India has raised Rs226.1 billion ($3.6 billion) after selling a 10% stake in state-run Coal India to the market, giving the government's faltering divestment drive a much needed boost.
The share sale will help the government towards its goal of raising $10 billion by selling minority stakes in state-owned companies, an effort to lower the fiscal deficit.
Decent investor response will undoubtedly lead to more equity issuance in near future in other state-owned firms such as Oil and Natural Gas Corp and Power Finance Corp.
Books opened on Friday with a floor price of Rs358 per share, representing a 4.5% discount to the January 29 close of Rs375.15 on the Bombay Stock Exchange, according to a term sheet seen by FinanceAsia.
The government initially aimed to raise Rs113.1 billion to Rs226.1 billion ($1.84 million to $3.68 million), with 20% of the offer reserved for retail investors. On offer were 315.8 million shares, with an option to upsize to 631.6 million, the term sheet said. All of the shares were secondary.
One banker close to the deal said that, once the floor price was set on Friday, the stock traded slightly down but that this was expected. "It probably traded a little towards the floor but [demand was still strong]," the banker told FinanceAsia. The base deal size representing 5% of the state-owned coal company's enlarged share capital, the banker added.
Shares closed at Rs360.85 per unit on Friday, a 3.8% slide from Thursday's closing price but the slide did not affect sentiment, with international and domestic demand for Coal India exceeding supply. The institutional book was oversubscribed by 1.07 times, a second banker close to the deal said, adding that investors placed orders for more than 675 million shares, against the 631.6 million shares on offer.
Bank of America Merrill Lynch, Credit Suisse, Deutsche Bank, Goldman Sachs, JM Financial, Kotak and SBICAP oversaw the share sale, one of India's largest ever.
The share sale brought India's ownership stake from about 90% to 79%.

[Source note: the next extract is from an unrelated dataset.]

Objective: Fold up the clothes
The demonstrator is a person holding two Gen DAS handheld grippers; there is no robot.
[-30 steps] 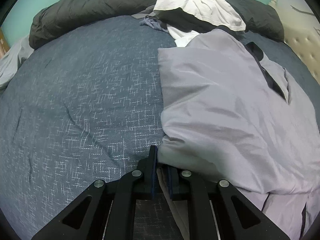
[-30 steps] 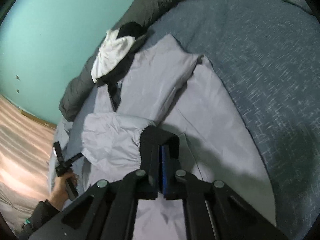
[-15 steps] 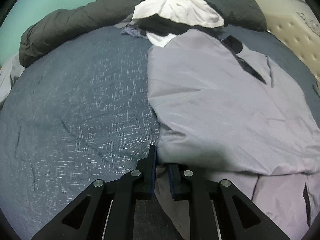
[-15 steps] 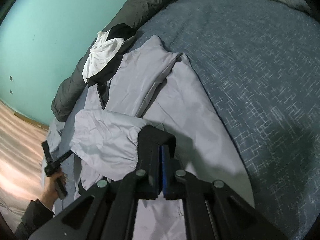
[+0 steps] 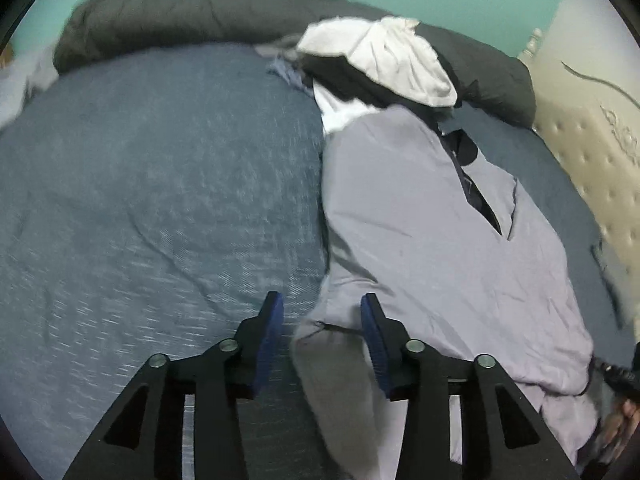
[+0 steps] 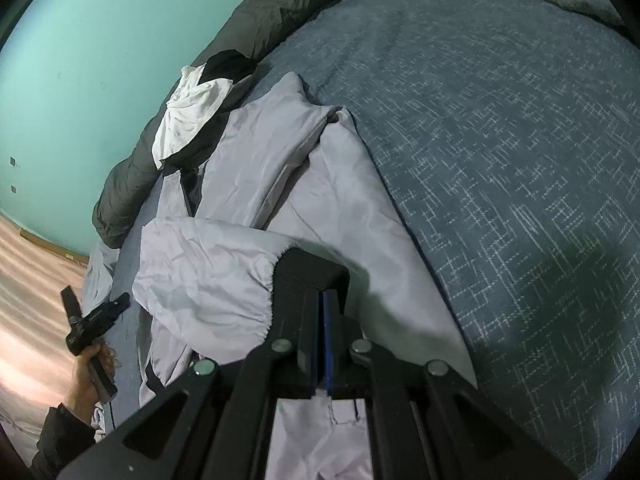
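Lilac jacket (image 5: 420, 240) lies half-folded on the bed (image 5: 160, 200) ahead of both tools. My left gripper (image 5: 322, 332) is opening, its jaws apart around the hem without pressing it. My right gripper (image 6: 322, 320) is clamped on a sleeve cuff (image 6: 224, 276). Sleeve fold and final folds remain.

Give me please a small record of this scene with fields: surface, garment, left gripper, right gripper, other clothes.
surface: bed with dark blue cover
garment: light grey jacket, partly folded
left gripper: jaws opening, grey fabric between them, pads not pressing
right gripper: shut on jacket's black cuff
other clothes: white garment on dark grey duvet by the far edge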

It is the third largest ECM deal in India ever, behind only ICICI Bank’s $4.65 billion follow-on in June 2007 and the State Bank of India’s $4.25 billion placement in March 2008, according to Dealogic data.
Investors clearly bought into the energy story in Asia's third-largest economy as Prime Minister Narendra Modi pushes ahead with his privatisation scheme.
Coal India is the largest coal miner in the world and biggest supplier of coal domestically. Coal fuels roughly 60% of India's power production, and the state-owned producer is an important supplier to the country's power stations.
Still, India sits on the world's fifth-largest reserves and yet Coal India, which has a monopoly on commercial mining, has failed to meet demand on the rapidly growing economy. It is inefficiently run, misses production targets and has to deal with frequent worker strikes. And so, despite having a rich array of coal-reserves, India is the world's third-largest importer of coal.
Modi is focused on ending the government's 40-year monopoly by bringing in private companies. This will help meet demand, which is expected to rise as coal remains the mainstay of India's electricity production for years to come.
Indeed, the success of Friday's block underscores investors' confidence in the country's underlying story. Coal India shares are down 6% so far this year up to January 30 but the country's Sensex Index is up 8% year-to-date.